ORLANDO, Fla.—Justin Blau spent Monday checking the Facebook profiles of his friends at Virginia Tech to see who was alive.
On Tuesday, the 20-year-old Tampa, Fla., man was back online, helping plan a memorial run for a friend who was killed in the massacre.
Blau illustrates how the Internet played a vital role in the coverage and aftermath of the deadliest shooting in U.S. history, particularly among technically savvy college students. Examples include:
The most compelling video of the massacre was taken with a student’s cell phone and posted on CNN.com, where it has been viewed hundreds of thousands of times.
Names of the victims were posted on the Web site of the student newspaper hours before they were officially released.

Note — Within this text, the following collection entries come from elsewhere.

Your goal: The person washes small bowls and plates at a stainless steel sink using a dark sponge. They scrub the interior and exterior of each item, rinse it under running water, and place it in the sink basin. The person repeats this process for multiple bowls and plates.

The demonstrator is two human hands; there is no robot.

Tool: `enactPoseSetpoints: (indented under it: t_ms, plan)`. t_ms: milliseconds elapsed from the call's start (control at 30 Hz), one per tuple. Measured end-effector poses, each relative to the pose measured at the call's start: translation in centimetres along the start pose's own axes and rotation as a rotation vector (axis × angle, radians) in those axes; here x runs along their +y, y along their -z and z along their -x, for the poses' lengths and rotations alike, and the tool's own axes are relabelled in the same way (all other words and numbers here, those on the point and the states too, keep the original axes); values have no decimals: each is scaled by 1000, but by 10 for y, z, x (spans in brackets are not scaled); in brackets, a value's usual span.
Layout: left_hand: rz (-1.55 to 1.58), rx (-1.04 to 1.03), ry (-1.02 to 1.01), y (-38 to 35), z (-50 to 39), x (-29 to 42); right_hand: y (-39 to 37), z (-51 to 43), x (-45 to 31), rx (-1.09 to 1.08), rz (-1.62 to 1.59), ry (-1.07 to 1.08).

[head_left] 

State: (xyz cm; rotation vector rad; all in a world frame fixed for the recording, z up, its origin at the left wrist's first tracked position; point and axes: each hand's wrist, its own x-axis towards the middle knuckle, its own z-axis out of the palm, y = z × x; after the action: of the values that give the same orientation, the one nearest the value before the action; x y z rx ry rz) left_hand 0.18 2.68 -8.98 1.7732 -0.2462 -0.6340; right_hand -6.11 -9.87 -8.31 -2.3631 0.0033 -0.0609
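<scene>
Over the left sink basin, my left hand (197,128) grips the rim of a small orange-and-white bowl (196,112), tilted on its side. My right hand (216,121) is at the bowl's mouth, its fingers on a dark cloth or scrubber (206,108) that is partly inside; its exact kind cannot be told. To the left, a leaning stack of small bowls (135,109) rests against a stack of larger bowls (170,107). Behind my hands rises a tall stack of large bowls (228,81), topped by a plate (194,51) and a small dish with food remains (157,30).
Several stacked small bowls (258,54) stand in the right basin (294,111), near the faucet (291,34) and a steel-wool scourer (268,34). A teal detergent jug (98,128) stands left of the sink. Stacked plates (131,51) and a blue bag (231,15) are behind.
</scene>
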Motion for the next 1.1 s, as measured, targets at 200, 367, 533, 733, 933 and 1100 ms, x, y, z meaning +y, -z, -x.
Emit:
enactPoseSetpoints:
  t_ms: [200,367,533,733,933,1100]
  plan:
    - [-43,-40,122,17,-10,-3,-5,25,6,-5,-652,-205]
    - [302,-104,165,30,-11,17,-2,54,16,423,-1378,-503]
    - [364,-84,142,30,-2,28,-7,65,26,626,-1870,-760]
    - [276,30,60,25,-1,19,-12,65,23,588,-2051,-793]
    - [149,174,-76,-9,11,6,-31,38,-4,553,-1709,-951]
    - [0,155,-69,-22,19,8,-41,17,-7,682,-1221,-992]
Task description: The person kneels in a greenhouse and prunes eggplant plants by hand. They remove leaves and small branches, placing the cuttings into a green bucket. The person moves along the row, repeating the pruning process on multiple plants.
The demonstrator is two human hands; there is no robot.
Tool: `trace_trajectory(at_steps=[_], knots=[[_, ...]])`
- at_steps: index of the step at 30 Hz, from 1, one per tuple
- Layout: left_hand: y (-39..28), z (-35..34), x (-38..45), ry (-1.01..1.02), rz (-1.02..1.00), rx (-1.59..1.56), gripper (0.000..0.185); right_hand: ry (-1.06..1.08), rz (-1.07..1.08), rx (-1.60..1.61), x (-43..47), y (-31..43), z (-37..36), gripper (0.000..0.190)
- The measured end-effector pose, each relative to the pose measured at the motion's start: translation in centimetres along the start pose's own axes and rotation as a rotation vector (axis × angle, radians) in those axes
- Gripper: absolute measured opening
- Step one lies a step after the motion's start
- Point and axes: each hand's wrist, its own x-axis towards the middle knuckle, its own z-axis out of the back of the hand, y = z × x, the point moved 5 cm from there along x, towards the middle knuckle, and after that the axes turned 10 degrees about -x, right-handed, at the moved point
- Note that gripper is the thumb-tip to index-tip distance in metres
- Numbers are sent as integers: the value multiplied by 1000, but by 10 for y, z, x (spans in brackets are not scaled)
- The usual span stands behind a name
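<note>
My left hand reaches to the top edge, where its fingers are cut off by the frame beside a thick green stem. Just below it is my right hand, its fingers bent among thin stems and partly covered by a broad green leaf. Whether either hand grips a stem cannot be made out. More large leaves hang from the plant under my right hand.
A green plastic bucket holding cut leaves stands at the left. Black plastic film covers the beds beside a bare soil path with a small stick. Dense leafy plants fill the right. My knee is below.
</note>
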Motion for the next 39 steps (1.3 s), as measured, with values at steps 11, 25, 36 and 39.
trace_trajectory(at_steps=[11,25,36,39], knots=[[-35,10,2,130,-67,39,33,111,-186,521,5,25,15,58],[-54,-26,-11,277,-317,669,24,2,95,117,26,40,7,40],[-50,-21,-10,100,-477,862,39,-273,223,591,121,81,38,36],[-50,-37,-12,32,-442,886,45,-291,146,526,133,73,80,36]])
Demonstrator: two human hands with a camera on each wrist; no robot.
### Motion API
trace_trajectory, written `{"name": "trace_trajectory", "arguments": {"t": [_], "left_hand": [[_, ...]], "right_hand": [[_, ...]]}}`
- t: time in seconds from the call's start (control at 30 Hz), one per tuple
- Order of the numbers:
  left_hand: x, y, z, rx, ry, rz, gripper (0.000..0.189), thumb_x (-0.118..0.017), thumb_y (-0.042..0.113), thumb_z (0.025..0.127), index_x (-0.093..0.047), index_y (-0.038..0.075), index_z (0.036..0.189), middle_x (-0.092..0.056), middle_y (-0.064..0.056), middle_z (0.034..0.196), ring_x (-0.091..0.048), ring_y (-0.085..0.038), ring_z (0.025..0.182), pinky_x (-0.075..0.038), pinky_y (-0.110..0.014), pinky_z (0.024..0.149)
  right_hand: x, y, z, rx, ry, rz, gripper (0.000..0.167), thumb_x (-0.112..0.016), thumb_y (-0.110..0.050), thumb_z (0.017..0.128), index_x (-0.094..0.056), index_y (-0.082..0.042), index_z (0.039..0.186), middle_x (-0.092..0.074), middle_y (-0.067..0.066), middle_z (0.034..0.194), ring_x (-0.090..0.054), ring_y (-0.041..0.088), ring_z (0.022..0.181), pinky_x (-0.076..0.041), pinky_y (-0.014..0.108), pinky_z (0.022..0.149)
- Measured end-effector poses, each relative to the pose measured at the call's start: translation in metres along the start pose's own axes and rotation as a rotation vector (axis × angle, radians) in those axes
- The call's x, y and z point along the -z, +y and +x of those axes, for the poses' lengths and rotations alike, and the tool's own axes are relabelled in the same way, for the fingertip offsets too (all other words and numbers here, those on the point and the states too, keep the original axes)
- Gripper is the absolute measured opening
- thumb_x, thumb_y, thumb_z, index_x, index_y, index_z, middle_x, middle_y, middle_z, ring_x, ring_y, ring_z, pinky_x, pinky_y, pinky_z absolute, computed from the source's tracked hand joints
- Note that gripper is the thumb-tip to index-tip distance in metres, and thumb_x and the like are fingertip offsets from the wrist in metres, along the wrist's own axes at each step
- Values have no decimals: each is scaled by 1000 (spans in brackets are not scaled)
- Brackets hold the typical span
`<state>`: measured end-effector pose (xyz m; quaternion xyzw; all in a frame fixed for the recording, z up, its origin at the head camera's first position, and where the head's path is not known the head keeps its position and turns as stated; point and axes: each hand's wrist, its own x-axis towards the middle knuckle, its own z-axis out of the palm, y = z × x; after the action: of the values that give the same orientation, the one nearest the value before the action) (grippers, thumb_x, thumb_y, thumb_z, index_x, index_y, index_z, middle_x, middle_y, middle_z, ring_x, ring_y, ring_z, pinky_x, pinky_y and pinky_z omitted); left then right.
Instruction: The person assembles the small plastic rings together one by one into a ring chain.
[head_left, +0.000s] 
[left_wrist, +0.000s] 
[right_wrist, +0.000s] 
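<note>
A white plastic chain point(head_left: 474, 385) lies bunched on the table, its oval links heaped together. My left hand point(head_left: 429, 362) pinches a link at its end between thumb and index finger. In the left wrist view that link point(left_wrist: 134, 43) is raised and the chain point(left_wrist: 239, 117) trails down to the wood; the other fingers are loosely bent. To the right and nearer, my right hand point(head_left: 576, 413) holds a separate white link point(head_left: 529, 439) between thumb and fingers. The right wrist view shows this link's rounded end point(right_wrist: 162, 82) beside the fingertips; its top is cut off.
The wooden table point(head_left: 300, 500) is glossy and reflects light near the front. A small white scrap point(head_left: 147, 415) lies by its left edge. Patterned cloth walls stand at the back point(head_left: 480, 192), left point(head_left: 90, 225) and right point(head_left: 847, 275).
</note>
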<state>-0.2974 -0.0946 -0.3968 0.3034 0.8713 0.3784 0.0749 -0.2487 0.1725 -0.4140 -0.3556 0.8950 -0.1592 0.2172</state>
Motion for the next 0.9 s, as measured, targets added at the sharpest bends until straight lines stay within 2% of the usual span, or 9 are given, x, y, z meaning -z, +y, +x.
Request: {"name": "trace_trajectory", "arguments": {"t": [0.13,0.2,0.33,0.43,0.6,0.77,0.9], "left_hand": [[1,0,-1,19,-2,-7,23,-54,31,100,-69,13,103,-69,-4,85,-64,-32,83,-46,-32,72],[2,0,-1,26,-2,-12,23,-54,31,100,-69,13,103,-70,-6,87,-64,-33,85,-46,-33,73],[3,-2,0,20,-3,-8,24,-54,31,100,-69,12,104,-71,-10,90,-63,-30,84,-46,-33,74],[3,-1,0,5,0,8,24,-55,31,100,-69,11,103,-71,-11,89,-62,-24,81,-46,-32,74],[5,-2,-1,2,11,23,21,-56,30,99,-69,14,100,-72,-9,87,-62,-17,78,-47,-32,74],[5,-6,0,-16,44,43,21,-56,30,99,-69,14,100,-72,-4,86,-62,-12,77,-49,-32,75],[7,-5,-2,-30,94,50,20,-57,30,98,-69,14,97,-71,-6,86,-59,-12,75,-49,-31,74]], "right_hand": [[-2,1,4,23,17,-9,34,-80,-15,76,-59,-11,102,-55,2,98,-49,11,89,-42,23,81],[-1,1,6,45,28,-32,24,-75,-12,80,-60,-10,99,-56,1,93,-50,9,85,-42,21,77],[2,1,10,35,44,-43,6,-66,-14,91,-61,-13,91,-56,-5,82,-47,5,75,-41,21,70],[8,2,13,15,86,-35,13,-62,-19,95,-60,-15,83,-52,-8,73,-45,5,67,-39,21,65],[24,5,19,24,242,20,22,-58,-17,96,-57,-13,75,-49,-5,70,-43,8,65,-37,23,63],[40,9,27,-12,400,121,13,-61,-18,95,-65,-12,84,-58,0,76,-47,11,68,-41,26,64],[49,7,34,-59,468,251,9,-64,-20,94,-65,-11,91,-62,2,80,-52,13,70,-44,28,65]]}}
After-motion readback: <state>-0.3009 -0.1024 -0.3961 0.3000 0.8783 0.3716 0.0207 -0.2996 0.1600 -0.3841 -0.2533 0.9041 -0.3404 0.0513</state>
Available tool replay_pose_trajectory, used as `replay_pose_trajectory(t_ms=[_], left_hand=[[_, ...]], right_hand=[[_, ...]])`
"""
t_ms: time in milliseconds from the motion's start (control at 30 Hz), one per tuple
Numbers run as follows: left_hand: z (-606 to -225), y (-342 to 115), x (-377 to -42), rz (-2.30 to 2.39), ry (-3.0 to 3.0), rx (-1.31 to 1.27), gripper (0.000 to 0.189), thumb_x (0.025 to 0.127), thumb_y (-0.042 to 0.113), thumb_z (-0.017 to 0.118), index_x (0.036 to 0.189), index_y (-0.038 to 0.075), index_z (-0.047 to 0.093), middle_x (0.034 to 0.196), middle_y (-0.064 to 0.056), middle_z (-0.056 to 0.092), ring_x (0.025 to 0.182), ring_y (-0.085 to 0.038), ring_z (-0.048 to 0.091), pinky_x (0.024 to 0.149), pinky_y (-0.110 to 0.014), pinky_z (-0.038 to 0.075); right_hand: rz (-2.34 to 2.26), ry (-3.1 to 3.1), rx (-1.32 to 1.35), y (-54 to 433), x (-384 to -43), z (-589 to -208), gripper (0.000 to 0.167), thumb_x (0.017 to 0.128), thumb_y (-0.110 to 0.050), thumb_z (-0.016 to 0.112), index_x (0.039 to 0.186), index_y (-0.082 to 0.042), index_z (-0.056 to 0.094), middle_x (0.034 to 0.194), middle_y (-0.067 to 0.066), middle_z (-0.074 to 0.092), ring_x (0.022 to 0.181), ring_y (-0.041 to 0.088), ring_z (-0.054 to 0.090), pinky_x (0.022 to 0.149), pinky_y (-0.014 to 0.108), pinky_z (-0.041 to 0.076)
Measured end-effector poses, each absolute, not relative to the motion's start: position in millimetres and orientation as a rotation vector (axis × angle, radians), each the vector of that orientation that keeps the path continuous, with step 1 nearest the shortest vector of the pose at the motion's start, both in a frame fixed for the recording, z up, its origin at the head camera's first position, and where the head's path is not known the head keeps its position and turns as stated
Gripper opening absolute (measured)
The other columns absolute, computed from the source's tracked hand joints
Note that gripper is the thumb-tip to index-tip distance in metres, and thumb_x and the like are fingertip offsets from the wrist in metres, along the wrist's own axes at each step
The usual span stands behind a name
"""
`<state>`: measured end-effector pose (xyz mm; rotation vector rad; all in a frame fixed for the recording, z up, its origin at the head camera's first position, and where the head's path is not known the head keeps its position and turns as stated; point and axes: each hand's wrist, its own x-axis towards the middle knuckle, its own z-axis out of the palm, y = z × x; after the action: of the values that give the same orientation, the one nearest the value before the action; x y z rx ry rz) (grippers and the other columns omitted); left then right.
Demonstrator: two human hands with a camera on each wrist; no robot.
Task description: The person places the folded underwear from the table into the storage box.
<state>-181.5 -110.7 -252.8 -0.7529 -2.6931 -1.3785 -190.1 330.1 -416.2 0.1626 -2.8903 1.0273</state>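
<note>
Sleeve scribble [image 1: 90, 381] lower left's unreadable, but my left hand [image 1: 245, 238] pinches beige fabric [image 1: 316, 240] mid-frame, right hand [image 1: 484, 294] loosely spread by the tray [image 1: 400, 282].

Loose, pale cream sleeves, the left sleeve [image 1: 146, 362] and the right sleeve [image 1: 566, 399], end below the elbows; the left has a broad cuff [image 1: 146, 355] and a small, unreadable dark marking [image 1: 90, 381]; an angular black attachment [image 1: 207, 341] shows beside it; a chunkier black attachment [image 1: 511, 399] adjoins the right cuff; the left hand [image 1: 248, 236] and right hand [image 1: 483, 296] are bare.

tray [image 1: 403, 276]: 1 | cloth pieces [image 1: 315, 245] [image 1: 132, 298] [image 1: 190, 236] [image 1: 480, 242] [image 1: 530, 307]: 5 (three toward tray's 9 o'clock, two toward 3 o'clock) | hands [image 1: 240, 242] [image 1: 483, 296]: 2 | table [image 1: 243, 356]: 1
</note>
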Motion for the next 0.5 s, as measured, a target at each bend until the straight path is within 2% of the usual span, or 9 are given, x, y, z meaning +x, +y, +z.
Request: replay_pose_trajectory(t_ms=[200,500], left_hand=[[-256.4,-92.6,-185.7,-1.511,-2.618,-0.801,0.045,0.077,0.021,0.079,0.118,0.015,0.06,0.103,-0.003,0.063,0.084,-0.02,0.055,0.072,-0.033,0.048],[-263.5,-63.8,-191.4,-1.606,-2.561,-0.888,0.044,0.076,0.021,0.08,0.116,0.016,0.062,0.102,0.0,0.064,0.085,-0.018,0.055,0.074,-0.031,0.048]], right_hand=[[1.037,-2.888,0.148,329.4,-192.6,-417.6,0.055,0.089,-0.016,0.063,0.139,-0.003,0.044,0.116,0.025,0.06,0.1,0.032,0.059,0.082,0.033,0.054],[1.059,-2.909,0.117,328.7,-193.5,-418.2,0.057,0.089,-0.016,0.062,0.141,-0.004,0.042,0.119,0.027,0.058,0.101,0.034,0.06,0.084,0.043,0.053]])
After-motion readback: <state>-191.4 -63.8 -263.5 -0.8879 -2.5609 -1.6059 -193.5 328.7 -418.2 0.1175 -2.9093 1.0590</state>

Photos of victims quickly went up on the photo-sharing Web site Flickr.com, and video tribute songs and messages have deluged YouTube.
A Web site was set up to distribute “Remembering VT” wristbands and to raise money for the victims and their families.
Since Monday morning, the Internet has provided a personal, more in-depth examination of the incident than cable-TV news or other major media outlets.
It has allowed people to quickly seek information about friends and family without having to wait for names to pop up on CNN.
For Virginia Tech students locked down in dormitories with limited or no cell-phone service, Facebook gave them a critical link to the outside world. For students on the outside such as Blau, it allowed them to quickly find out who was OK so they could send good wishes.
Before the names of the dead were officially released, Facebook users identified them, posted memories on profiles and created groups to memorialize them. One Facebook group started in Greece had more than 160,000 members Tuesday.
“I think this event illustrates the power of social networking to connect people when they care most about being connected,” said Bill Mitchell, online editor at the Poynter Institute, a journalism research and education center in St. Petersburg, Fla.
Facebook was created three years ago as a way for college students to connect with their peers, though today more than half of its users aren’t in college. This week, however, it became a virtual hub for students seeking information about the shootings.
When Blau first got word of the shootings, he went to Facebook and pulled up a list of his 33 friends at Virginia Tech. He was relieved when he saw most had messages on their profiles such as “Mike is alive and safe . . . thanks all for your concern!” and “Laura is praying for the Virginia Tech campus.”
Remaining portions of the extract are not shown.